## TASK DESCRIPTION
Of the lines listed below, return exactly those that run from the line containing "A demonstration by" through the line containing "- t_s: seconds", both included.

○ ○ ○

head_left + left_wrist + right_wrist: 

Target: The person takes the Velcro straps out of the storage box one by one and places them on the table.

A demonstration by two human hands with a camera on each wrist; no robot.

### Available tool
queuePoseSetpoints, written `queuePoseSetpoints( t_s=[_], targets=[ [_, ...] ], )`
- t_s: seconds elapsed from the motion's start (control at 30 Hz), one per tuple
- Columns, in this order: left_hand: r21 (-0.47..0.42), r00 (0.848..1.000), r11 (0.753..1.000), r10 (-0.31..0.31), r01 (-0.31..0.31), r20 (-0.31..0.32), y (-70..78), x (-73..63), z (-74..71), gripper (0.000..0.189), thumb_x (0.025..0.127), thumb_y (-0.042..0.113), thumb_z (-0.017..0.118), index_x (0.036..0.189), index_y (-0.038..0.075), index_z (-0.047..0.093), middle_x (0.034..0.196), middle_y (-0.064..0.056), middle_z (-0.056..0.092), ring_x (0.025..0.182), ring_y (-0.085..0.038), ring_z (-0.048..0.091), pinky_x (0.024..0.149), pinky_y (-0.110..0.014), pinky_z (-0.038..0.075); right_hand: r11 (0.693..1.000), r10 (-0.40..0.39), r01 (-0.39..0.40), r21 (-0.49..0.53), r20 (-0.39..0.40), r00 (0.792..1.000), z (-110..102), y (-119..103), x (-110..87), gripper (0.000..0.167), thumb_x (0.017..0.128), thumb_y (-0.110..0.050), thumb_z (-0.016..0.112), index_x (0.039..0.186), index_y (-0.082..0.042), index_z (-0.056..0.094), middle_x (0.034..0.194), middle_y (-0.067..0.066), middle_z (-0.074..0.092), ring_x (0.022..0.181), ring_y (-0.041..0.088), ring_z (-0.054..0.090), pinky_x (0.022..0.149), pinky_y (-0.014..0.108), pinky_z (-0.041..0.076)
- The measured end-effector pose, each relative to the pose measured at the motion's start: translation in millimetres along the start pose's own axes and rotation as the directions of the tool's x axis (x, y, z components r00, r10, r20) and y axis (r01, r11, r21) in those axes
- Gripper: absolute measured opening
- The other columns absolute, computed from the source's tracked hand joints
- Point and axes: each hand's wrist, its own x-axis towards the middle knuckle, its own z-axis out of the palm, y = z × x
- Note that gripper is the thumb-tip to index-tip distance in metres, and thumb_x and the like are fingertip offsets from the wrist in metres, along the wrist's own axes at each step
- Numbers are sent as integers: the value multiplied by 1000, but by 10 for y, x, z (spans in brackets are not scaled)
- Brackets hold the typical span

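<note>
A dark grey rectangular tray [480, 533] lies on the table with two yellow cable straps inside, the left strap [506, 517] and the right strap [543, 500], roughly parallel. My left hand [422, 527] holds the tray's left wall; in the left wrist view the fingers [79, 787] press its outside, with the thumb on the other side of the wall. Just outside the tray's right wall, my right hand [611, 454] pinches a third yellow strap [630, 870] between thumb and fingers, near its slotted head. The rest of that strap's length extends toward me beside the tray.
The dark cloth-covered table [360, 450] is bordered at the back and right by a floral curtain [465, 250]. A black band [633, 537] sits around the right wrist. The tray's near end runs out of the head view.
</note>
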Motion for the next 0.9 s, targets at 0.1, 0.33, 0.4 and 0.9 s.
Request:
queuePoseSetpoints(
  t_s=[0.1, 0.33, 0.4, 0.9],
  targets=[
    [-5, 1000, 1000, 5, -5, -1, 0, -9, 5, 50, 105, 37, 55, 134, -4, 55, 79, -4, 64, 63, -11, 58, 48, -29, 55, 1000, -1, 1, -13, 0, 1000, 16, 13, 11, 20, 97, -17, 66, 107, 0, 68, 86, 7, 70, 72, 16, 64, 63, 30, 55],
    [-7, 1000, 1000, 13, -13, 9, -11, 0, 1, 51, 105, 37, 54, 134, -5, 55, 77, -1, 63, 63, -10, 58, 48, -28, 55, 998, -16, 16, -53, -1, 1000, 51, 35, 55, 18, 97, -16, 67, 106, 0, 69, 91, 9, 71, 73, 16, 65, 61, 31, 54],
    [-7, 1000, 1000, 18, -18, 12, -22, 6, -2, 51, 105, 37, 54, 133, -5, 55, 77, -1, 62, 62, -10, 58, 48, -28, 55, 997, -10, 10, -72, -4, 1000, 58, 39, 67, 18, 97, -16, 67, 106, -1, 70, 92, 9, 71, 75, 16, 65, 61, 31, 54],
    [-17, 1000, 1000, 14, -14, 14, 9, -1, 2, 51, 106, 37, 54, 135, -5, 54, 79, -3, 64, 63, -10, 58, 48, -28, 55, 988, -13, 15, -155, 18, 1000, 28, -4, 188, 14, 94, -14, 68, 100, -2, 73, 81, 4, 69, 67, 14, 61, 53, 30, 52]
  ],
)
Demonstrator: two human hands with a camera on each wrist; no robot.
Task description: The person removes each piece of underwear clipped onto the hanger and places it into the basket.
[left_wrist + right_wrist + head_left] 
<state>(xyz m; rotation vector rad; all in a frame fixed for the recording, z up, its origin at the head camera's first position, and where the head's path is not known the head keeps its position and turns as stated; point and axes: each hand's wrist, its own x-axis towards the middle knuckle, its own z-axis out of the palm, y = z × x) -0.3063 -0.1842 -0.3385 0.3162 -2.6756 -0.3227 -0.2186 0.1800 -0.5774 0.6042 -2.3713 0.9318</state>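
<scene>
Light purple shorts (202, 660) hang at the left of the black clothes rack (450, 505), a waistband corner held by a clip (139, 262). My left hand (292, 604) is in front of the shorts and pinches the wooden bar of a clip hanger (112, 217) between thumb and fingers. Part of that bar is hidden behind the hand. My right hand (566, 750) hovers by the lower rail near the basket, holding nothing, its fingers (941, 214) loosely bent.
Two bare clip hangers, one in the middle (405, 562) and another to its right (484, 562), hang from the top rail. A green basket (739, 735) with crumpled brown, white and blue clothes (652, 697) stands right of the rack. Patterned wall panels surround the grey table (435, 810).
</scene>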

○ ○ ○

## OUTPUT OF THE TASK
A demonstration by two human hands with a camera on each wrist; no robot.

### Available tool
queuePoseSetpoints, written `queuePoseSetpoints( t_s=[_], targets=[ [_, ...] ], )`
- t_s: seconds elapsed from the motion's start (control at 30 Hz), one per tuple

The requested output is complete.